» What the task requires: Return the stretch from the line with "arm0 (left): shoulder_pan" through the line with "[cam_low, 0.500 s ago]" in the data below, character for character, skipping all pictures.
--- START ---
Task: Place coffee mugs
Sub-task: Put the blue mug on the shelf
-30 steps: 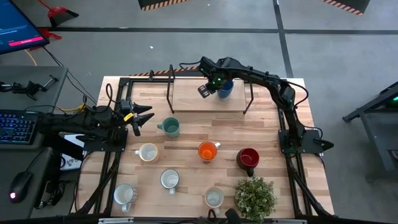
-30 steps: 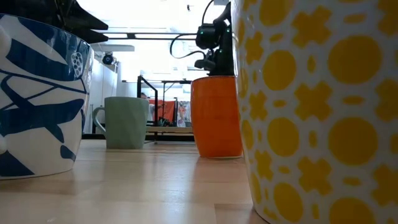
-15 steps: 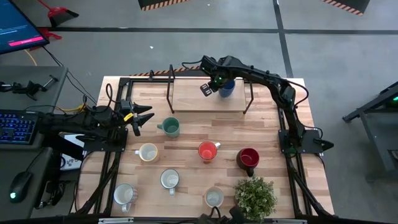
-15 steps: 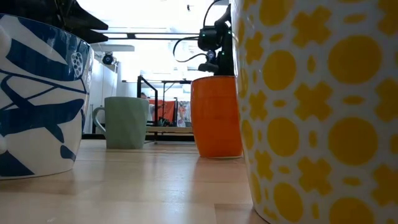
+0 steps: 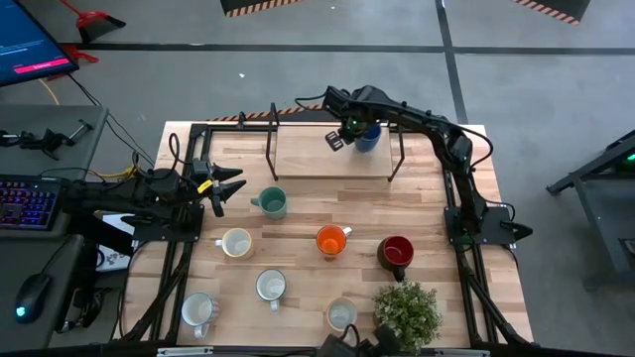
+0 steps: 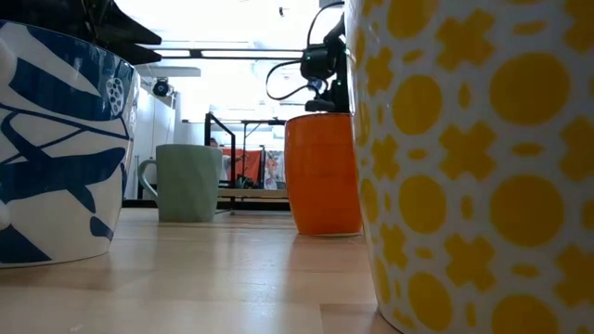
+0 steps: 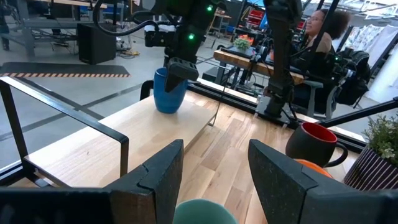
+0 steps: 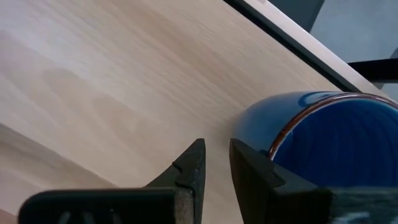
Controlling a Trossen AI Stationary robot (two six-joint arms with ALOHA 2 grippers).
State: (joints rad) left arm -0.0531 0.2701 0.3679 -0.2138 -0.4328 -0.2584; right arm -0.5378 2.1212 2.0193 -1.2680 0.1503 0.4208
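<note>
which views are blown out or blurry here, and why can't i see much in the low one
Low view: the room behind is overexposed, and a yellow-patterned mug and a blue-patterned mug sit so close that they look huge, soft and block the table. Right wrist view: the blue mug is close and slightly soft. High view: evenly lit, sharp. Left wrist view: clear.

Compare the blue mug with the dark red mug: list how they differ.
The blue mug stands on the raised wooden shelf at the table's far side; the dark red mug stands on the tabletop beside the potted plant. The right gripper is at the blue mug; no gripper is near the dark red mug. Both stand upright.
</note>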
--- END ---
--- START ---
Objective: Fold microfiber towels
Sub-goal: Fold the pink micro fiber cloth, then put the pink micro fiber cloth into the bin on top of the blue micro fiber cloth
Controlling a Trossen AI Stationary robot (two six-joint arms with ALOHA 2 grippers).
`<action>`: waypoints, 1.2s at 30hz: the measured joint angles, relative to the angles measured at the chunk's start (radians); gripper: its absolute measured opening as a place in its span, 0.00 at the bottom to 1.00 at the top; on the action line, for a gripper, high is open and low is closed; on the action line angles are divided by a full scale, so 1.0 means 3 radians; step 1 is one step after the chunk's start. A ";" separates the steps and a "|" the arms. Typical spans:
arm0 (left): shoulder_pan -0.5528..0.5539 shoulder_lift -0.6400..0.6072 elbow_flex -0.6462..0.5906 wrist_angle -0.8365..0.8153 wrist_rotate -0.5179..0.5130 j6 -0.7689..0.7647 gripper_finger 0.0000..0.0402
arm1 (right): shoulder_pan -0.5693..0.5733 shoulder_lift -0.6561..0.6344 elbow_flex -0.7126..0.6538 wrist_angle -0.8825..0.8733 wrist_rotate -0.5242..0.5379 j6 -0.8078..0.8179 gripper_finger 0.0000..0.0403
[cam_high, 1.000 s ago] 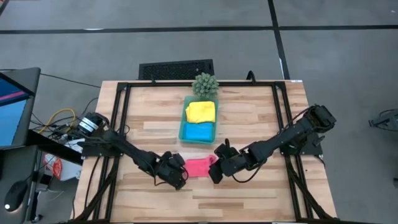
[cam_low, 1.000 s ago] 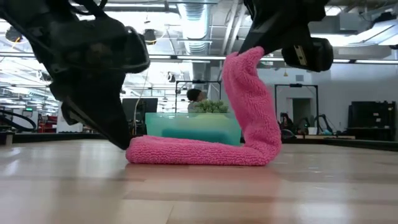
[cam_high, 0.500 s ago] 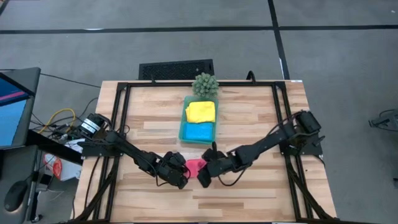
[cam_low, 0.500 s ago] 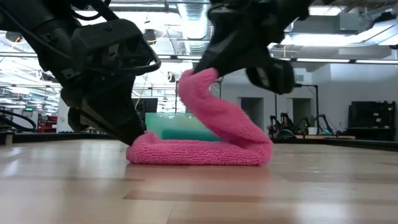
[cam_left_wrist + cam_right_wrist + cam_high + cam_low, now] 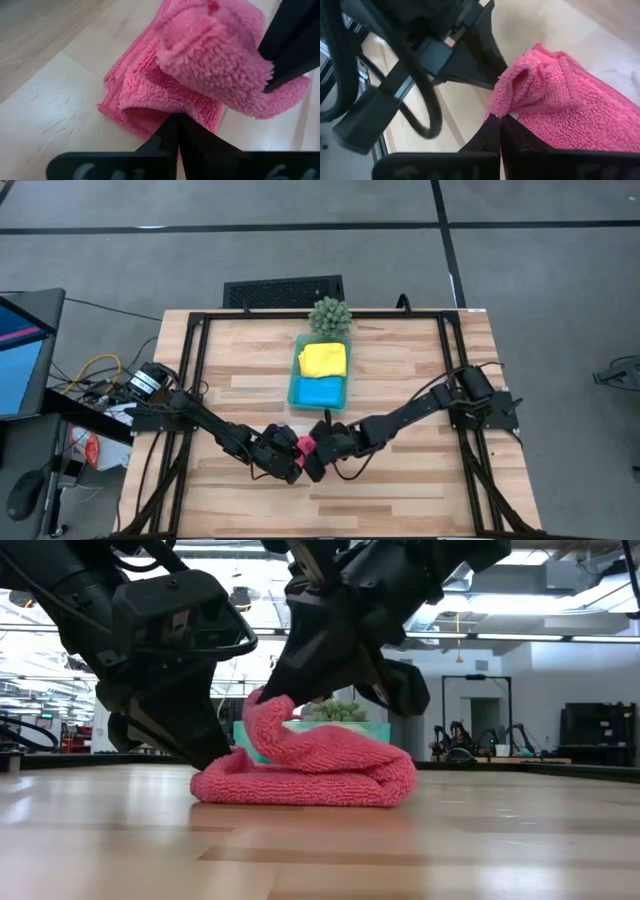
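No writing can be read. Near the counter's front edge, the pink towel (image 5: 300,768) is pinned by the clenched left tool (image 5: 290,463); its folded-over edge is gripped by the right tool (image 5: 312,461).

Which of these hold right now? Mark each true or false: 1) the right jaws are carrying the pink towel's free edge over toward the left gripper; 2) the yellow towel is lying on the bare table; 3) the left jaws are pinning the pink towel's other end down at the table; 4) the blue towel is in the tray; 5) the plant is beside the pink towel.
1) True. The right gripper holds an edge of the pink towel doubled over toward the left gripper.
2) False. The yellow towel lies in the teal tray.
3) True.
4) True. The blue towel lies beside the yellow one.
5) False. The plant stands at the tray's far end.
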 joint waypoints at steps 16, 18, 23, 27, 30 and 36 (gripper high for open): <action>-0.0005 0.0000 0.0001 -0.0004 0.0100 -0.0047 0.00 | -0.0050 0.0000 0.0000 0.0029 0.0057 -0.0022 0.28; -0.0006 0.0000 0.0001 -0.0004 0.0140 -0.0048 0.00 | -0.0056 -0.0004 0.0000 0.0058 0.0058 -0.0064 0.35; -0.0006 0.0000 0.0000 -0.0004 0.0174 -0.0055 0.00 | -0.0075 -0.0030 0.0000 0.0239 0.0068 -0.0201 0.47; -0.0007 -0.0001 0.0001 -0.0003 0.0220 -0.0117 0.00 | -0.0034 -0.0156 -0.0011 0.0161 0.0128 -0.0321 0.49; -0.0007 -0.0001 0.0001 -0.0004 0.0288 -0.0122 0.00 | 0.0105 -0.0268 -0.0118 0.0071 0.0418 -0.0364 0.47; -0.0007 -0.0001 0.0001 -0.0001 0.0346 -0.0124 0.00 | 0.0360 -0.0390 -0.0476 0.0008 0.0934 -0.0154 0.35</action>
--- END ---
» Finished task:
arm0 (left): shoulder_pan -0.5528..0.5539 shoulder_lift -0.6400..0.6072 elbow_flex -0.6462..0.5906 wrist_angle -0.8365..0.8153 wrist_rotate -0.5179..0.5130 j6 -0.7689..0.7647 gripper_finger 0.0000..0.0402
arm1 (right): shoulder_pan -0.5693..0.5733 shoulder_lift -0.6561..0.6344 elbow_flex -0.7126..0.6538 wrist_angle -0.8825..0.8733 wrist_rotate -0.5242..0.5379 j6 -0.8078..0.8179 gripper_finger 0.0000..0.0403
[cam_high, 1.000 s ago] 
[cam_low, 1.000 s ago] 
[cam_high, 0.500 s ago] 
[cam_low, 0.500 s ago] 

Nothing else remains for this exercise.